Your goal :: Anywhere the string "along" shows up in the listing below, copy the line it is in.

====== Given material

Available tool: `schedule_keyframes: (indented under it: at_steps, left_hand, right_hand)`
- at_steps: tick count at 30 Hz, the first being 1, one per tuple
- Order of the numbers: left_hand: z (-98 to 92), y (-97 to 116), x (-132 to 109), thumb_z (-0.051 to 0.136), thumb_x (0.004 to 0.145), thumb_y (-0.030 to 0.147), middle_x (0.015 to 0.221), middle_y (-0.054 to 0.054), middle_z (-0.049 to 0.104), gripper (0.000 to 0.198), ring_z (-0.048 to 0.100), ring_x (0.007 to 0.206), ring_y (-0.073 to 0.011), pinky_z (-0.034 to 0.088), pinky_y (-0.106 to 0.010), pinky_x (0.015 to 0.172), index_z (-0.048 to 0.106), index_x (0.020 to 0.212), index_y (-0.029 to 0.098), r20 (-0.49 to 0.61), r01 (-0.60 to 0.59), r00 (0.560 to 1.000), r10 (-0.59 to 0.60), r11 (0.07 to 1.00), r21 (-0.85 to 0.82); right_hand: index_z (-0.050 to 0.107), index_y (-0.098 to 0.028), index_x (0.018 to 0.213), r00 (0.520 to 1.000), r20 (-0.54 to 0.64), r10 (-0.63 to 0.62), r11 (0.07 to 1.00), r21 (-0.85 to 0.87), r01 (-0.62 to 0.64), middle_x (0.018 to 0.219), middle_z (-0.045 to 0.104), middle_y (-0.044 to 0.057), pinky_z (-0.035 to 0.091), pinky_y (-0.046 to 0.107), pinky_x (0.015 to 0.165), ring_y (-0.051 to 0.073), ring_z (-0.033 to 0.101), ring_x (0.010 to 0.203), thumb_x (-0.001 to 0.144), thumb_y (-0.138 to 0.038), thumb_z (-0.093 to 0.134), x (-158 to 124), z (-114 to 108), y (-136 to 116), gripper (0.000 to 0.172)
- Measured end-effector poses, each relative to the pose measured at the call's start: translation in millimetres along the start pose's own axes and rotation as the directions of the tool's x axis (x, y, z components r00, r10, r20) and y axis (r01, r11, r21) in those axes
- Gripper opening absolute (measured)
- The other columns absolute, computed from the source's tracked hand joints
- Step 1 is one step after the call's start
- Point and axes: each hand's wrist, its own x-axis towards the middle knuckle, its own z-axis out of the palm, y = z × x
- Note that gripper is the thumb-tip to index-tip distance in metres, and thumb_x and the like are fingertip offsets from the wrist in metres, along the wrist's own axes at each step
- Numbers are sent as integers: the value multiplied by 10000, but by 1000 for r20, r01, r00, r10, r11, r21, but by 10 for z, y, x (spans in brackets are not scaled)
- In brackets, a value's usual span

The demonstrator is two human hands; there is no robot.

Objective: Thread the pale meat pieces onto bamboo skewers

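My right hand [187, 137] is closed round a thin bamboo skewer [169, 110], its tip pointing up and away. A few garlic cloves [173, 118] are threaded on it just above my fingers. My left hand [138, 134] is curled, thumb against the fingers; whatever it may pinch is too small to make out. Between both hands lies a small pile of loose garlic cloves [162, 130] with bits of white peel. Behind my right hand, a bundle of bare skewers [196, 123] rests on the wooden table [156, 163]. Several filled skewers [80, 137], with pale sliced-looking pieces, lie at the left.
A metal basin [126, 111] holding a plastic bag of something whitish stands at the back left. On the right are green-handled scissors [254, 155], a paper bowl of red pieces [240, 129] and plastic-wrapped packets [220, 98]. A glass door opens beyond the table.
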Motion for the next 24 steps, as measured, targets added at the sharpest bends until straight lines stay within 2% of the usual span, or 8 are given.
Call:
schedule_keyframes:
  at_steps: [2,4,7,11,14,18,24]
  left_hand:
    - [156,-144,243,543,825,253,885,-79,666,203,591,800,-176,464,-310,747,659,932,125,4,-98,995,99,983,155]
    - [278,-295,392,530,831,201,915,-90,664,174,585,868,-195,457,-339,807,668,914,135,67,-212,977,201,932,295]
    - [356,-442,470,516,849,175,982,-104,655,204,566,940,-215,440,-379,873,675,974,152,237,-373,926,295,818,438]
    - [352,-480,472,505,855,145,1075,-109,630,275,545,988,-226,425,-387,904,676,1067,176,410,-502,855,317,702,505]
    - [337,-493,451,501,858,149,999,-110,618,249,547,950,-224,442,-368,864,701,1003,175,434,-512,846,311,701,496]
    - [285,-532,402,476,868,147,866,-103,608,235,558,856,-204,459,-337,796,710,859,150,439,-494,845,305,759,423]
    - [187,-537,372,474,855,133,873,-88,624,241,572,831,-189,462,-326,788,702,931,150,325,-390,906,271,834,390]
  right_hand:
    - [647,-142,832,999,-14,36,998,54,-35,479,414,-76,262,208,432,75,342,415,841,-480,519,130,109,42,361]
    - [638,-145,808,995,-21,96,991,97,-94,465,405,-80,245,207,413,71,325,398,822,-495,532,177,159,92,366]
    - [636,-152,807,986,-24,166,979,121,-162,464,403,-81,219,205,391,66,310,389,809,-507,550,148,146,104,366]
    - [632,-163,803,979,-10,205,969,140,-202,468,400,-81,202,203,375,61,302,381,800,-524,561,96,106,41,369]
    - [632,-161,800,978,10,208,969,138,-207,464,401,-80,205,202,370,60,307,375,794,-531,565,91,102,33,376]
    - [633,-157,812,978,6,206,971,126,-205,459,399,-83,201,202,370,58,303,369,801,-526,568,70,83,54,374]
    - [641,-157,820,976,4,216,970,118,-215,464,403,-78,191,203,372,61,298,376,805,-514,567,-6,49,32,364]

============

Task output ::
- Measured end-effector poses, each relative to the pose measured at the call's start: translation in millimetres along the start pose's own axes and rotation as the directions of the tool's x axis (x, y, z components r00, r10, r20) and y axis (r01, r11, r21) in those axes
- Note that gripper is the thumb-tip to index-tip distance in metres, and thumb_x and the like are fingertip offsets from the wrist in metres, along the wrist's own axes at each step

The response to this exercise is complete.